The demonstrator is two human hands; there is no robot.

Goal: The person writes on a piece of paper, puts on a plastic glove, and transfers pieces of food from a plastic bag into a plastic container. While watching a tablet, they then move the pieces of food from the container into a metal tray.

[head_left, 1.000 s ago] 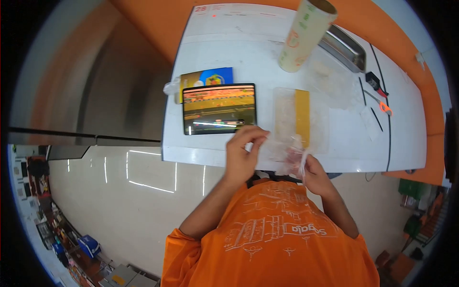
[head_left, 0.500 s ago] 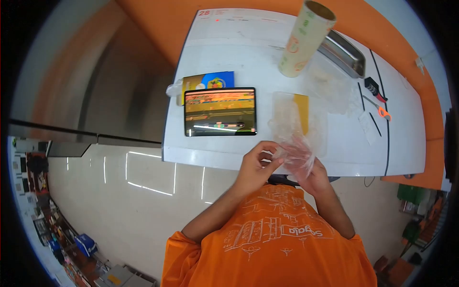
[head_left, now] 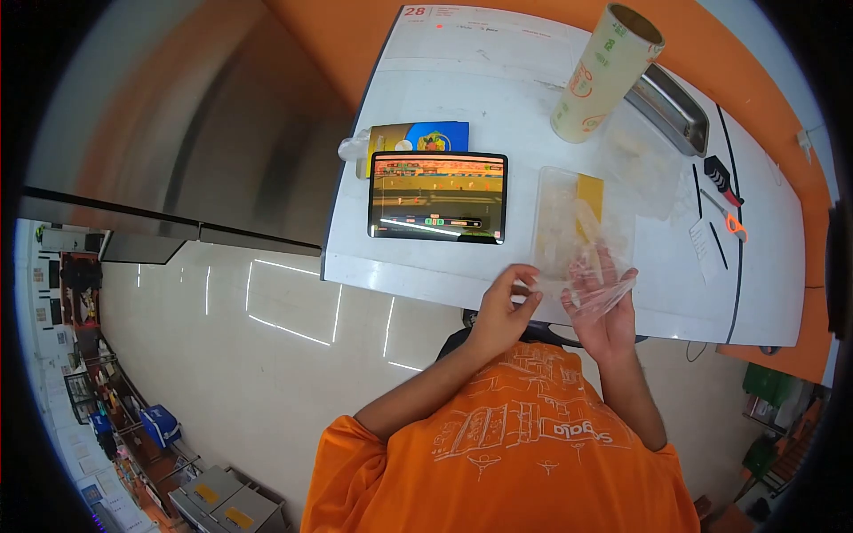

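Note:
A clear disposable plastic glove [head_left: 597,298] hangs loosely over the fingers of my right hand [head_left: 607,324], which are stretched out and apart inside it. The glove's limp finger parts trail upward over the table. To its left, the thumb and fingers of my left hand [head_left: 508,306] pinch the glove's thin edge. Just beyond both hands lies a flat translucent plastic container [head_left: 549,209] with a yellow strip [head_left: 589,200] on its right side. The glove partly covers the near end of this container.
A tablet [head_left: 437,200] showing a video lies left of the container, with a yellow and blue box [head_left: 449,136] behind it. At the back stand a large plastic-film roll [head_left: 597,84] and a metal tray [head_left: 680,120]. Orange-handled scissors [head_left: 734,224] and a black-and-red tool [head_left: 721,178] lie right.
My right hand's fingers have pushed up into the glove and spread, where it was bunched around them before. My left hand stays pinched at the edge. The whole view has shifted slightly.

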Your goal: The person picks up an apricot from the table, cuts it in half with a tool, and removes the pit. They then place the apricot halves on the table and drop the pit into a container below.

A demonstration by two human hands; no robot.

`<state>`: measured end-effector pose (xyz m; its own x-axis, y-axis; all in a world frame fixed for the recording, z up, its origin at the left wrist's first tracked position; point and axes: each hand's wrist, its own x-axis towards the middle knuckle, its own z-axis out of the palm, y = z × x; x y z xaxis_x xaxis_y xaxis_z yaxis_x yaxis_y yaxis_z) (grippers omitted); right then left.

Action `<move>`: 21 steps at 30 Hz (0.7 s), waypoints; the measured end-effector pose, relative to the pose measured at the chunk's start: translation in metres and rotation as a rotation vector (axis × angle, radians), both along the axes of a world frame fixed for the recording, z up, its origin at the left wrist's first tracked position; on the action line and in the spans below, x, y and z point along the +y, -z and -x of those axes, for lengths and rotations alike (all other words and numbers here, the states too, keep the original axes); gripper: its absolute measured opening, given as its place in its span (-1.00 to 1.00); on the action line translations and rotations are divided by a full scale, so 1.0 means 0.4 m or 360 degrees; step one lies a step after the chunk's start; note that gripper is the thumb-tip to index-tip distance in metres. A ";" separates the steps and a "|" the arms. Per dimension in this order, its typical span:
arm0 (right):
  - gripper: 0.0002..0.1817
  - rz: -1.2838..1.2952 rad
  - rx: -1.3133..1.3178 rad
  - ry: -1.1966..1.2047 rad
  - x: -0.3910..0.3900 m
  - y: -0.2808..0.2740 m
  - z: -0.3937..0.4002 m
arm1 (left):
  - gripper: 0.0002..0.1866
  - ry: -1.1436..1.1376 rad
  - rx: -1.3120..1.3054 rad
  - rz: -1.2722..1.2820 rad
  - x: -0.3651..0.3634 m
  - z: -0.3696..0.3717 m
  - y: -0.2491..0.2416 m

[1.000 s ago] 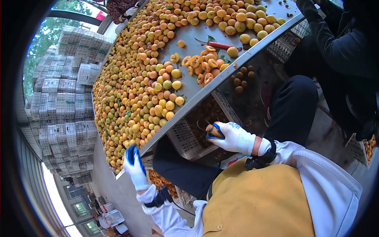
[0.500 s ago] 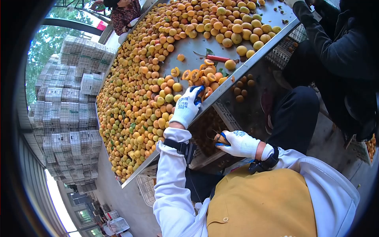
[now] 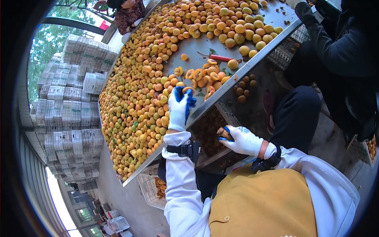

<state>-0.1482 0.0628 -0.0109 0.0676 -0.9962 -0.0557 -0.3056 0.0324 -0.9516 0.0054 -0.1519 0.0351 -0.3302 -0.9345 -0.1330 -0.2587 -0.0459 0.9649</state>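
Head view, far left: grey-white slatted plastic crates (image 3: 65,114) rise in tall stacks, well apart from the hands.
Apricot heap: round yellow-orange apricots (image 3: 134,114) crowd the grey metal table (image 3: 192,47) to its near edge; a nudge from the left sleeve could, I'd judge, roll one off.
Left hand: in a white knit glove with blue-coated fingertips, the left hand (image 3: 180,106) is over that edge, its fingers curled and seemingly pinching an orange, cut-looking apricot piece (image 3: 188,90). Wet flesh against slick coating could let it slip.
Cut fruit: orange, hollowed apricot halves (image 3: 205,74) lie loosely piled just beyond that hand, near the edge; a careless brush might scatter them.
Red handle: a red-handled knife with a thin pale blade (image 3: 221,58) lies behind the halves; reaching too far across them could bring fingers onto its blade.
Right hand: in a matching glove, the right hand (image 3: 244,141) is off the table's edge, fingers closed round a tan-brown object (image 3: 224,133), mostly hidden. I can't tell what it is; if its dark end is sharp, a slip could nick the other glove.
Floor side: small brownish round fruit (image 3: 245,87) lies below the table; stepping on it could mean a skid.
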 end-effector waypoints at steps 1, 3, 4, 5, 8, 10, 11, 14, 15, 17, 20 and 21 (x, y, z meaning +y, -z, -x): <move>-0.63 0.0053 -0.0084 0.0047 -0.001 0.001 -0.005 | -0.82 -0.0020 0.0285 -0.0100 0.037 -0.001 -0.024; -0.62 0.0100 -0.0169 0.0072 -0.003 -0.003 -0.013 | -0.83 -0.0031 0.0827 -0.0295 0.100 -0.018 -0.042; -0.62 0.0074 -0.0250 0.0072 -0.002 -0.017 -0.012 | -0.83 -0.0051 0.0829 -0.0295 0.120 -0.028 -0.033; -0.62 0.0045 -0.0330 0.0073 -0.002 -0.028 -0.013 | -0.81 -0.0124 0.1036 -0.0466 0.139 -0.036 -0.021; -0.65 0.0077 -0.0469 0.0090 -0.002 -0.039 -0.026 | -0.78 -0.0190 0.1298 -0.0640 0.203 -0.041 0.014; -0.65 -0.0035 -0.0514 0.0027 -0.002 -0.049 -0.026 | -0.74 -0.0281 0.1280 -0.0628 0.240 -0.029 0.024; -0.65 -0.0062 -0.0536 0.0009 -0.002 -0.050 -0.028 | -0.71 -0.0253 0.1257 -0.0596 0.251 -0.033 0.047; -0.65 -0.0097 -0.0574 -0.0035 -0.007 -0.045 -0.033 | -0.65 -0.0212 0.1364 -0.0776 0.289 -0.045 0.084; -0.66 -0.0104 -0.0603 -0.0031 -0.008 -0.043 -0.037 | -0.60 -0.0256 0.1385 -0.0776 0.295 -0.042 0.096; -0.68 -0.0103 -0.0567 -0.0049 -0.012 -0.034 -0.038 | -0.60 -0.0258 0.1385 -0.0750 0.311 -0.040 0.116; -0.66 -0.0139 -0.0472 -0.0050 -0.014 -0.031 -0.039 | -0.57 -0.0309 0.1398 -0.0748 0.333 -0.025 0.111; -0.66 -0.0144 -0.0470 -0.0049 -0.014 -0.030 -0.040 | -0.58 -0.0312 0.1355 -0.0732 0.339 -0.019 0.101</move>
<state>-0.1322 0.0572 0.0010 0.1242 -0.9852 -0.1177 -0.0186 0.1163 -0.9930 0.0131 -0.0163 -0.0053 -0.3289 -0.8997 -0.2869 0.5659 -0.4310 0.7028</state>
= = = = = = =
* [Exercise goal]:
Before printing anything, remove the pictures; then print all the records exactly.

* [Reply]:
The demonstrator is two human hands; there is no robot.

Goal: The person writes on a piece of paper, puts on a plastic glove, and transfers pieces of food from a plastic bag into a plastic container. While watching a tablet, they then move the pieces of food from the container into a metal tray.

[head_left, 1.000 s ago] 
[head_left, 0.500 s ago] 
[head_left, now] 

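Note:
A clear disposable plastic glove [head_left: 597,298] hangs loosely over the fingers of my right hand [head_left: 607,324], which are stretched out and apart inside it. The glove's limp finger parts trail upward over the table. To its left, the thumb and fingers of my left hand [head_left: 508,306] pinch the glove's thin edge. Just beyond both hands lies a flat translucent plastic container [head_left: 549,209] with a yellow strip [head_left: 589,200] on its right side. The glove partly covers the near end of this container.
A tablet [head_left: 437,200] showing a video lies left of the container, with a yellow and blue box [head_left: 449,136] behind it. At the back stand a large plastic-film roll [head_left: 597,84] and a metal tray [head_left: 680,120]. Orange-handled scissors [head_left: 734,224] and a black-and-red tool [head_left: 721,178] lie right.
My right hand's fingers have pushed up into the glove and spread, where it was bunched around them before. My left hand stays pinched at the edge. The whole view has shifted slightly.
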
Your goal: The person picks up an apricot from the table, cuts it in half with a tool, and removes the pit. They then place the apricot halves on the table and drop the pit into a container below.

A demonstration by two human hands; no robot.

`<state>`: measured end-effector pose (xyz m; its own x-axis, y-axis; all in a world frame fixed for the recording, z up, its origin at the left wrist's first tracked position; point and axes: each hand's wrist, its own x-axis towards the middle knuckle, its own z-axis out of the palm, y = z × x; x y z xaxis_x xaxis_y xaxis_z yaxis_x yaxis_y yaxis_z) (grippers omitted); right then left.

Action `<move>`: 21 steps at 30 Hz (0.7 s), waypoints; the measured end-effector pose, relative to the pose measured at the chunk's start: translation in metres and rotation as a rotation vector (axis × angle, radians), both along the axes of a world frame fixed for the recording, z up, its origin at the left wrist's first tracked position; on the action line and in the spans below, x, y and z point along the +y, -z and -x of those axes, for lengths and rotations alike (all other words and numbers here, the states too, keep the original axes); gripper: its absolute measured opening, given as its place in its span (-1.00 to 1.00); on the action line translations and rotations are divided by a full scale, so 1.0 means 0.4 m or 360 degrees; step one lies a step after the chunk's start; note that gripper is the thumb-tip to index-tip distance in metres. A ";" separates the steps and a "|" the arms. Per dimension in this order, its typical span:
arm0 (right):
  - gripper: 0.0002..0.1817
  - rz: -1.2838..1.2952 rad
  - rx: -1.3133..1.3178 rad
  - ry: -1.1966..1.2047 rad
  - x: -0.3910..0.3900 m
  - y: -0.2808..0.2740 m
  - z: -0.3937..0.4002 m
arm1 (left):
  - gripper: 0.0002..0.1866
  - ry: -1.1436..1.1376 rad
  - rx: -1.3120..1.3054 rad
  - rz: -1.2722..1.2820 rad
  - x: -0.3651..0.3634 m
  - z: -0.3696..0.3717 m
  - y: -0.2491..0.2416 m

[1.000 s ago] 
[0.500 s ago] 
[now] 

<state>-0.1482 0.0628 -0.0109 0.0676 -0.9962 -0.0557 -0.3056 0.0324 -0.9516 0.0054 -0.1519 0.0351 -0.3302 -0.9345 -0.1330 -0.2587 -0.0459 0.9649</state>
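Head view, far left: grey-white slatted plastic crates (image 3: 65,114) rise in tall stacks, well apart from the hands.
Apricot heap: round yellow-orange apricots (image 3: 134,114) crowd the grey metal table (image 3: 192,47) to its near edge; a nudge from the left sleeve could, I'd judge, roll one off.
Left hand: in a white knit glove with blue-coated fingertips, the left hand (image 3: 180,106) is over that edge, its fingers curled and seemingly pinching an orange, cut-looking apricot piece (image 3: 188,90). Wet flesh against slick coating could let it slip.
Cut fruit: orange, hollowed apricot halves (image 3: 205,74) lie loosely piled just beyond that hand, near the edge; a careless brush might scatter them.
Red handle: a red-handled knife with a thin pale blade (image 3: 221,58) lies behind the halves; reaching too far across them could bring fingers onto its blade.
Right hand: in a matching glove, the right hand (image 3: 244,141) is off the table's edge, fingers closed round a tan-brown object (image 3: 224,133), mostly hidden. I can't tell what it is; if its dark end is sharp, a slip could nick the other glove.
Floor side: small brownish round fruit (image 3: 245,87) lies below the table; stepping on it could mean a skid.
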 end-effector waypoints at steps 1, 3, 4, 5, 8, 10, 11, 14, 15, 17, 20 and 21 (x, y, z meaning +y, -z, -x): <move>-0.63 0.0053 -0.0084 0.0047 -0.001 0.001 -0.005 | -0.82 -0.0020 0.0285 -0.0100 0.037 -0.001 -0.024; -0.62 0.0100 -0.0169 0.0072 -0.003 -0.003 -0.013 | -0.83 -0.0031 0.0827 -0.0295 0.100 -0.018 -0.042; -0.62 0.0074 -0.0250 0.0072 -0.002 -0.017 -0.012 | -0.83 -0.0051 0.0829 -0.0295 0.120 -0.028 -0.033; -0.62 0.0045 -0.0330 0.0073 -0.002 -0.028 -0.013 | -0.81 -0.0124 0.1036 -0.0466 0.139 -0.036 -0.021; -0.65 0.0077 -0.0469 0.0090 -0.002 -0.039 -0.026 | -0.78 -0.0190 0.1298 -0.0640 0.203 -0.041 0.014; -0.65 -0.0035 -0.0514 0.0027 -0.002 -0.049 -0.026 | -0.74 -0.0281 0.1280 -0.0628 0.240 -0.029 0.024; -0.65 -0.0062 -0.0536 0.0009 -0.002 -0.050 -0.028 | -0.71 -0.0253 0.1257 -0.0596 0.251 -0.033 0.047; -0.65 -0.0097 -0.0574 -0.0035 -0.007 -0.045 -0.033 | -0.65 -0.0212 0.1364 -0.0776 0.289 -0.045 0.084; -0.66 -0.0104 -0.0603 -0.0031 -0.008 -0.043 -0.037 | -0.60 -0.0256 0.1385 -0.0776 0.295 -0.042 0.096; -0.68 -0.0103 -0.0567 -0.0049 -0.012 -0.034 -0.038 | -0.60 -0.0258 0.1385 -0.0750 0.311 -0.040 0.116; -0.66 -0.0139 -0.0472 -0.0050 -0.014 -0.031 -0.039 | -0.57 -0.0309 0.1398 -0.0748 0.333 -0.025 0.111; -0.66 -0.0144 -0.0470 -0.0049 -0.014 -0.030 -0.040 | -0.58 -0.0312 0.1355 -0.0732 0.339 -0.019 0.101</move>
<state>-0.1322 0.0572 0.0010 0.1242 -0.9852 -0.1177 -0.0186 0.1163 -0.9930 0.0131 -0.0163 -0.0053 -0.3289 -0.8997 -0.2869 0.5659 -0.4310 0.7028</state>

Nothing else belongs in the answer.